Comment by _ttg

3 months ago

I want to sympathize but enforcing a moral blockade on the "vast majority" of inbound inquiries is a self-inflicted wound, not a business failure. This guy is hardly a victim when the bottleneck is explicitly his own refusal to adapt.

Survival is easy if you just sell out.

  • It's unfair to place all the blame on the individual.

    By that metric, everyone in the USA is responsible for the atrocities the USA war industry has inflicted all over the world. Everyone pays taxes funding Israel, previously the war in Iraq, Afghanistan, Vietnam, etc.

    But no one believes this because sometimes you just have to do what you have to do, and one of those things is pay your taxes.

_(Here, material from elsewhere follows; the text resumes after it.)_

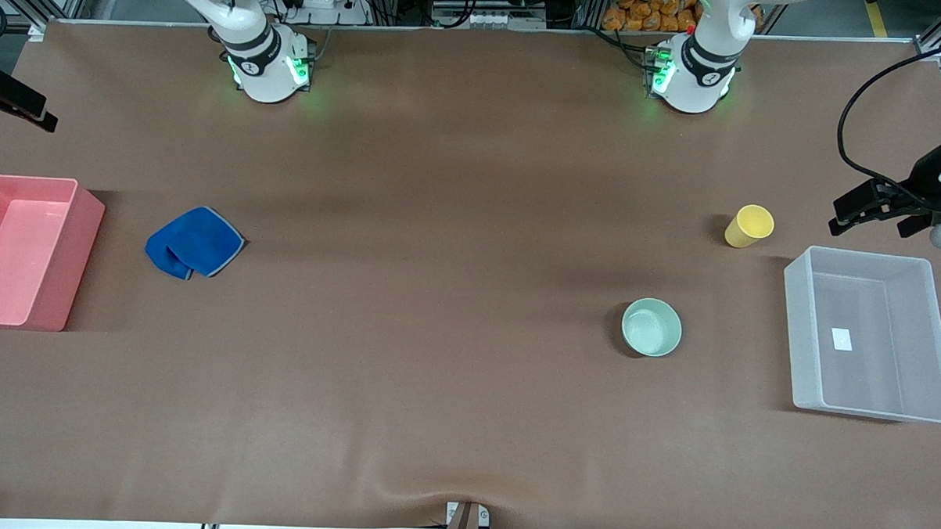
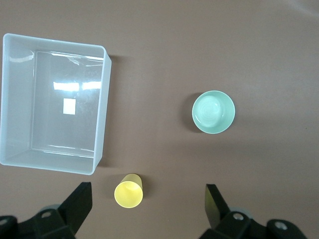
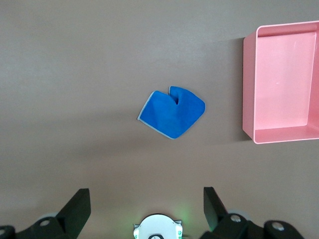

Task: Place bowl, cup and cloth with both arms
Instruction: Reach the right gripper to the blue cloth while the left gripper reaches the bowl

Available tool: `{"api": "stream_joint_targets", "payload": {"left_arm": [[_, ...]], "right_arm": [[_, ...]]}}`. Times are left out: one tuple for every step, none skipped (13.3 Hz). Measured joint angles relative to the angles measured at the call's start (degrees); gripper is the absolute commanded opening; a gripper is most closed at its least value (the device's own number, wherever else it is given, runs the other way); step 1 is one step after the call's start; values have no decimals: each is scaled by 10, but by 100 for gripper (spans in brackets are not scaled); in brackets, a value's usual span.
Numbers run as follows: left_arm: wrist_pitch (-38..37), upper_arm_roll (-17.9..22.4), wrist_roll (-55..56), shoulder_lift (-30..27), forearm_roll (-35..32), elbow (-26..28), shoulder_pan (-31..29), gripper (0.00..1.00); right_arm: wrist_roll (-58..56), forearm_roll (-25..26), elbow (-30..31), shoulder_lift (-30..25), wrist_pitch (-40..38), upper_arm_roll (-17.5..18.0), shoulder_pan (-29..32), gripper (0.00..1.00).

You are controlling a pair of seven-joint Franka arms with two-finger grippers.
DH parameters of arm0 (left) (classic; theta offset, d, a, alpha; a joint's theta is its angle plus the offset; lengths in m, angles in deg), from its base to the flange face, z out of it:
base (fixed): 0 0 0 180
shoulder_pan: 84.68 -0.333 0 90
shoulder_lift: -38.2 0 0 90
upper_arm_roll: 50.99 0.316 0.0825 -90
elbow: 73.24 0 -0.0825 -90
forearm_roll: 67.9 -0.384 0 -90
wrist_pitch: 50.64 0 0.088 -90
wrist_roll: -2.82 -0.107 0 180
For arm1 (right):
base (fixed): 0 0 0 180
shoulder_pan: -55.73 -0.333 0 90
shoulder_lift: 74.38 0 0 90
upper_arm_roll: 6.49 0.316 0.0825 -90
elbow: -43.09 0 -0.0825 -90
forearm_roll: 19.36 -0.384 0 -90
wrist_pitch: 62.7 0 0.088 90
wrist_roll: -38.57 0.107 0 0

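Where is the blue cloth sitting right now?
The folded bright blue cloth lies flat on the brown table toward the right arm's end, beside the pink plastic bin, touching nothing.

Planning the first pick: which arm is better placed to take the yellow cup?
The left. Its gripper hangs open above the cup, beside the clear bin. The right gripper is open near the cloth.

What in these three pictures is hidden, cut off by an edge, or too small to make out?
- Right gripper: out of the front view; only its open fingertips show in the right wrist view.
- Pink bin: cut by the front view's edge.
- White label in the clear bin: too small to read.
- Cloth: its folds hide the underside.
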Motion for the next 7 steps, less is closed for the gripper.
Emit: {"api": "stream_joint_targets", "payload": {"left_arm": [[0, 0, 0, 0, 0, 0, 0, 100], [0, 0, 0, 0, 0, 0, 0, 100], [0, 0, 0, 0, 0, 0, 0, 100], [0, 0, 0, 1, 0, 0, 0, 100], [-1, 0, 0, 2, 0, 0, 0, 100], [-2, 0, 0, 6, 0, 0, 0, 100], [-3, 0, 0, 12, 0, 1, 0, 100]], "right_arm": [[0, 0, 0, 0, 0, 0, 0, 100], [0, 0, 0, 0, -1, 0, 0, 100], [0, 0, 0, 0, -4, 0, 0, 100], [0, 0, 0, 0, -6, 0, 0, 100], [0, 0, -1, 0, -8, 0, 0, 100], [0, 0, -3, 0, -9, 0, 0, 100], [0, 0, -5, 0, -10, -1, 0, 100]]}}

    • >unfair to place all the blame on the individual.

      I'm mostly blaming the rich.

      >everyone in the USA is responsible for the atrocities the USA war industry has inflicted all over the world.

      Yeah we kind of are. So many chances to learn and push to reverse policy. Yet look how we voted.

      >sometimes you just have to do what you have to do, and one of those things is pay your taxes.

      If it's between being homeless and joining ICE... I'd rather inflict the pain on myself than others. There are stances I will take, even of AI isn't the "line" for me personally. (But in not gonna optimize my portfolio towards that either).

      >

    • It's unfair to place all the blame on an individual, not on the individual. Each individual is responsible for their share of the blame.

    • >By that metric, everyone in the USA is responsible for the atrocities the USA war industry has inflicted all over the world. Everyone pays taxes funding Israel, previously the war in Iraq, Afghanistan, Vietnam, etc.

      I mean, the Iraq War polled very well. Bush even won an election because of it, which allowed it to continue. Insofar as they have a semblance of democracy, yes, Americans are responsible. (And if their government is pathological, they're responsible for not stopping it.)

      >But no one believes this because sometimes you just have to do what you have to do, and one of those things is pay your taxes.

      Two things. One, you don't have to pay taxes if you're rich. Two, tax protests are definitely a thing. You actually don't have to pay them. If enough people coordinated this, maybe we'd get somewhere.

    • Honestly yeah. You are complicit and it is your fault. Either donate significant amounts, protest, or move.

  • Selling out is easy when your children have no food.

    • Bingo. Moral grandstanding only works during the boom, not the come down. And despite being as big an idealist as they come, sometimes you just gotta do what you gotta do. You can crusade, but you're just making your future self more miserable trying to pretend that you are more important than you think. Not surprising in an era of unbridled narcissism, but hey, that's where we are. People who have nothing to lose fail to understand this, whereas if you have a family, you don't have time for drum circles and bullshit: you've got mouths to feed.

      1 reply →

Surely there's AI usage that's not morally reprehensible.

Models that are trained only on public domain material. For value add usage, not simply marketing or gamification gimmicks...

  • How many models are only trained on legal[0] data? Adobe's Firefly model is one commercial model I can think of.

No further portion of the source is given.